■ Work request: Please go line by line and repeat the data below exactly, with no images.

■ Stored data:
—————

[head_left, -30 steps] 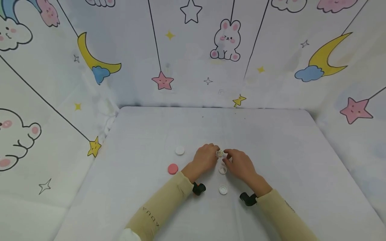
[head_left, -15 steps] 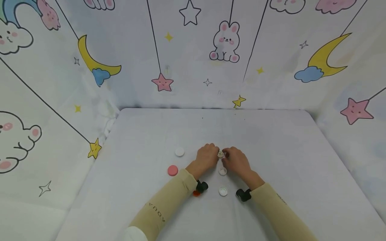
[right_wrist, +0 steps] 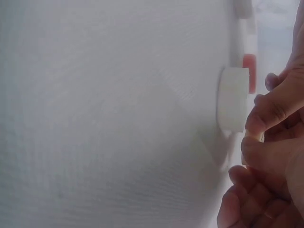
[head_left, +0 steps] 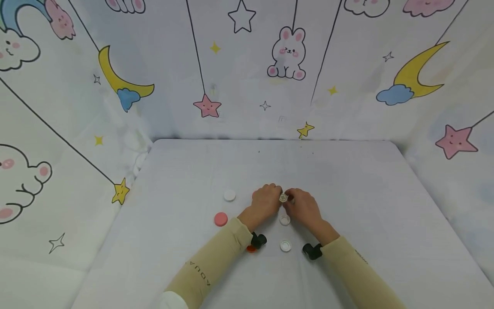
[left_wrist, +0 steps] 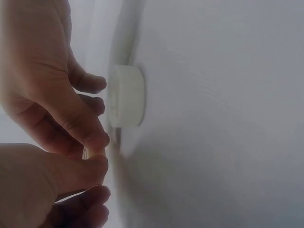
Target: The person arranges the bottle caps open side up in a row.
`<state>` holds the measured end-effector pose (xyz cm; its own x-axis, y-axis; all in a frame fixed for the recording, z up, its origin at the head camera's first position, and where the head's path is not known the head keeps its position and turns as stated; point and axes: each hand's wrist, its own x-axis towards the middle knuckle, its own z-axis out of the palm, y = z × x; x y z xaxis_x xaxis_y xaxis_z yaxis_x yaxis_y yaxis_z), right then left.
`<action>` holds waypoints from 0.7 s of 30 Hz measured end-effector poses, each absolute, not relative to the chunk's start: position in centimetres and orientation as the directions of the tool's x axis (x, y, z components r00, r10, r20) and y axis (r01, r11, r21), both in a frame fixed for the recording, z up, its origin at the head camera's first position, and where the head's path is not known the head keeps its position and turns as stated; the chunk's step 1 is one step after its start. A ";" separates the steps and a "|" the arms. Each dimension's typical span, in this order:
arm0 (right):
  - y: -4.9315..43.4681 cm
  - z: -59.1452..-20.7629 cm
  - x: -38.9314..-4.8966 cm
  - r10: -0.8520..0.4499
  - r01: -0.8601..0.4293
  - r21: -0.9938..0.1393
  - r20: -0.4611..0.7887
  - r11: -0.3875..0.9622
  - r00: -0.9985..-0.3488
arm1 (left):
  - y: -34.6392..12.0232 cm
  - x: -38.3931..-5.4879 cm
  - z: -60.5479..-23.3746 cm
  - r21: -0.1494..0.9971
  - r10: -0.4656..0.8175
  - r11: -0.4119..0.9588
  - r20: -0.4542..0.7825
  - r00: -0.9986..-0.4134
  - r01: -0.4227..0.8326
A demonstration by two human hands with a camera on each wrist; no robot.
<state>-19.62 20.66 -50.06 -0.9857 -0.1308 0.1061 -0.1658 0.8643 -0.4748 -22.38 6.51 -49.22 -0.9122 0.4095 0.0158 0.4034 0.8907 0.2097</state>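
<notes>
A small round pale cap-like piece (head_left: 283,198) is held just above the white table, with both hands on it. My left hand (head_left: 265,201) pinches its left side, and my right hand (head_left: 302,209) grips the right side between thumb and fingers. In the left wrist view, only a narrow part of the pale piece (left_wrist: 95,153) shows between the two thumbs; the fingers hide the rest. Close below the hands, a white round cap (head_left: 284,220) with a raised rim lies on the cloth, seen from the side in the right wrist view as a short white cylinder (right_wrist: 232,99).
Another rimmed white cap (head_left: 285,246) lies nearer the front. To the left are a plain white disc (head_left: 229,195) and a pink disc (head_left: 221,219). An orange disc (head_left: 251,249) is partly covered by the left wrist camera. A reddish edge (head_left: 254,195) peeks out behind the left hand.
My right hand has moved left, and its fingertips, earlier apart from the pale piece, now pinch it. The left hand has shifted slightly right and keeps its hold.
</notes>
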 end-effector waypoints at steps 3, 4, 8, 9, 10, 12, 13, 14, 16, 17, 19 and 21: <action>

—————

■ Exercise answer:
[head_left, -30 steps] 
[head_left, -15 steps] 
[right_wrist, +0 steps] 
[head_left, +0 steps] 
[left_wrist, +0 steps] 
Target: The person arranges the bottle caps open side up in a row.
`<state>` holds the measured end-effector pose (xyz cm; its own x-axis, y-axis; all in a frame fixed for the recording, z up, its origin at the head camera's first position, and where the head's path is not known the head keeps its position and turns as stated; point and axes: each hand's wrist, its own x-axis towards the middle knuckle, its own z-axis out of the palm, y = z × x; x y z xaxis_x xaxis_y xaxis_z yaxis_x yaxis_y yaxis_z), right then left.
`<action>` holds waypoints from 0.7 s of 30 Hz measured end-effector poses, each absolute, not relative to the chunk's start: position in centimetres and orientation as the directions of the tool's x axis (x, y, z components r00, r10, r20) and y axis (r01, r11, r21), both in a frame fixed for the recording, z up, its origin at the head camera's first position, and where the head's path is not known the head keeps its position and turns as stated; the chunk's step 1 is one step after its start. A ";" separates the steps and a "|" the arms. Each dimension's typical span, in this order:
arm0 (right):
  - y: -4.9315..43.4681 cm
  - z: -59.1452..-20.7629 cm
  - x: -38.9314..-4.8966 cm
  - r10: -0.8520..0.4499
  - r01: -0.8601..0.4293
  - r21: -0.9938..0.1393
  - r20: -0.4611..0.7887
  - r11: -0.3875..0.9622
  - r00: -0.9985..-0.3488
arm1 (left):
  - y: -34.6392..12.0232 cm
  - x: -38.3931..-5.4879 cm
  - z: -60.5479..-23.3746 cm
  - r21: -0.1494..0.9971
  - r10: -0.4656..0.8175
  - r11: -0.4119..0.9588
  - r20: -0.4542..0.7825
  - r00: -0.9986..-0.4134
  - r01: -0.4227..0.8326
A demonstration by two human hands with a camera on each wrist; no robot.
<state>-19.62 20.66 -50.06 -0.9857 -0.1308 0.1061 -0.1658 0.8643 -0.4748 -22.38 6.51 -49.22 -0.9122 0.4095 0.0158 0.4034 0.8907 0.2097</state>
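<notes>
A small round pale cap-like piece (head_left: 283,198) is held just above the white table, with both hands on it. My left hand (head_left: 265,201) pinches its left side, and my right hand (head_left: 302,209) grips the right side between thumb and fingers. In the left wrist view, only a narrow part of the pale piece (left_wrist: 95,153) shows between the two thumbs; the fingers hide the rest. Close below the hands, a white round cap (head_left: 284,220) with a raised rim lies on the cloth, seen from the side in the right wrist view as a short white cylinder (right_wrist: 232,99).
Another rimmed white cap (head_left: 285,246) lies nearer the front. To the left are a plain white disc (head_left: 229,195) and a pink disc (head_left: 221,219). An orange disc (head_left: 251,249) is partly covered by the left wrist camera. A reddish edge (head_left: 254,195) peeks out behind the left hand.
My right hand has moved left, and its fingertips, earlier apart from the pale piece, now pinch it. The left hand has shifted slightly right and keeps its hold.
</notes>
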 end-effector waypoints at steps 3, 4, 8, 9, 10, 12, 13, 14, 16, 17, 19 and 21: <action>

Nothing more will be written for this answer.